Die Bundesanwaltschaft zeigt sich empört. Die Ankläger werfen Wohllebens Verteidigern vor, den Prozess mutwillig verzögern zu wollen. Es handele sich um den "Prototyp eines ins Blaue hinein gestellten Antrags". Das der Weg der Mordwaffe über Sven R. und Jug P. zum NSU führe, sei reine Spekulation. Der Antrag solle "allein der Verschleppung des Verfahrens dienen".

Wochenlange Verzögerung denkbar

Mit Spannung wird erwartet, wie das Gericht mit dem Antrag nun verfahren wird. Werden die Männer als Zeugen geladen, was nicht unwahrscheinlich ist, dann muss nach deren Auftritt allen Prozessbeteiligten Gelegenheit gegeben werden, Stellung zu beziehen. Die Plädoyers, die schon gehalten wurden, müssen zwar nicht komplett wiederholt, aber möglicherweise ergänzt werden. Ein Procedere, das viel Zeit kosten wird.

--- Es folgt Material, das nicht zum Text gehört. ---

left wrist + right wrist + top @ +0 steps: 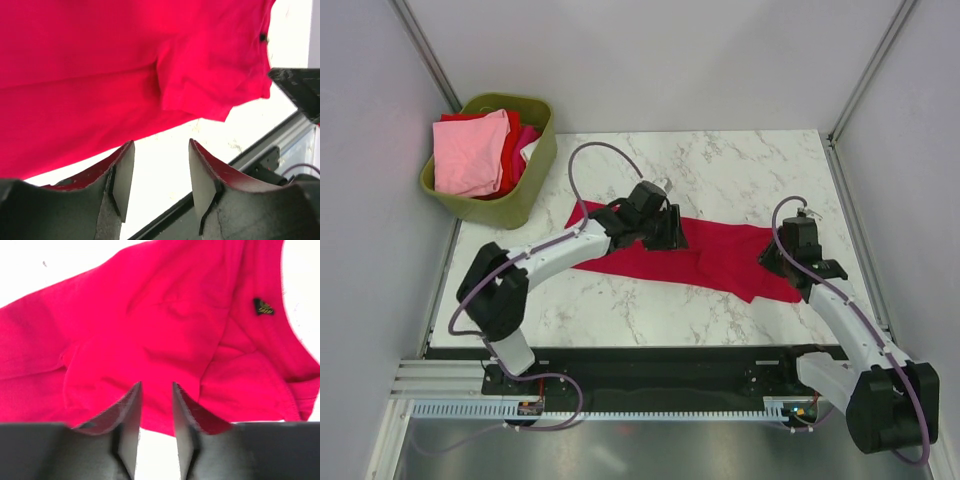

Sollte, das Gericht den Antrag ablehnen, dann folgt vermutlich sofort ein Befangenheitsantrag gegen den Senat. Eine weitere Bremse für den Prozess. Auch die Beiziehung der Akten des Stuttgarter LKA kann sich ziehen. Seit fast fünf Jahren, seit dem 6. Mai 2013, findet der Prozess unter Vorsitz von Manfred Götzl vor dem 6. Strafsenat des Oberlandesgerichtes statt. Es gilt als ziemlich sicher, dass auch im sechsten Jahr noch verhandelt wird.